■ What you will do ■
Your response is a verbatim copy of the listing, stripped of its images.

■ Given data ■
== == ==
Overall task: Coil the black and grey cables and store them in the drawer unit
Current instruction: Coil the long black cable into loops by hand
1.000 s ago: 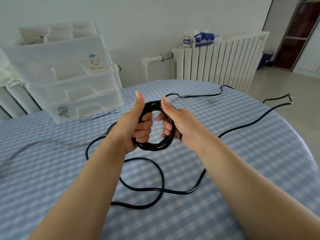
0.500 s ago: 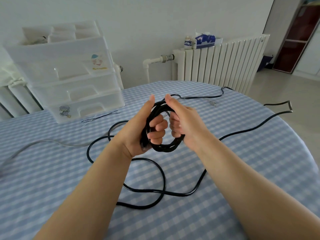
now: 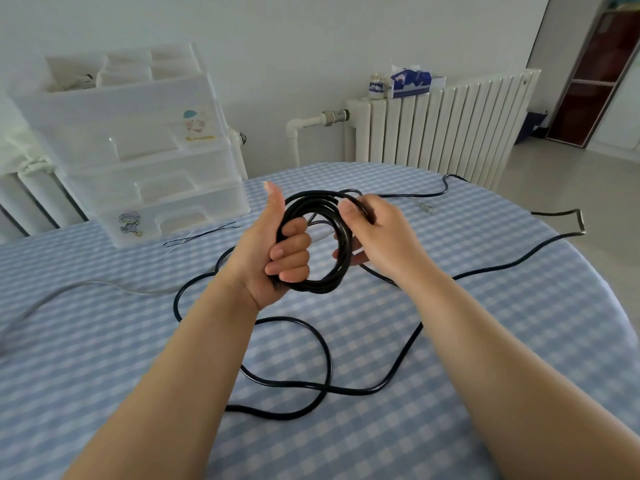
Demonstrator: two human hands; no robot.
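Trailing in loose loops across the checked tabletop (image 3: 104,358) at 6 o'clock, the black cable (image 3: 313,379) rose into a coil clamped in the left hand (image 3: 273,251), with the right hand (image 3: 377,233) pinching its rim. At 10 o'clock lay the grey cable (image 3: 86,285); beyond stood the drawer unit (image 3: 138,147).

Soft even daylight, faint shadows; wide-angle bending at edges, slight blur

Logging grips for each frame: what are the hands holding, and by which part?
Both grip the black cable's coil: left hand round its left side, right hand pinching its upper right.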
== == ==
■ Written reply ■
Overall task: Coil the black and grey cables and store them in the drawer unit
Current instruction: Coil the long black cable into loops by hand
1.000 s ago: 
0.500 s ago: 
now: 
Demonstrator: two human hands; no robot.
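Trailing in loose loops across the checked tabletop (image 3: 104,358) at 6 o'clock, the black cable (image 3: 313,379) rose into a coil clamped in the left hand (image 3: 273,251), with the right hand (image 3: 377,233) pinching its rim. At 10 o'clock lay the grey cable (image 3: 86,285); beyond stood the drawer unit (image 3: 138,147).

Soft even daylight, faint shadows; wide-angle bending at edges, slight blur

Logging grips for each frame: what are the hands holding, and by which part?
Both grip the black cable's coil: left hand round its left side, right hand pinching its upper right.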

Nothing remains to be added to the response.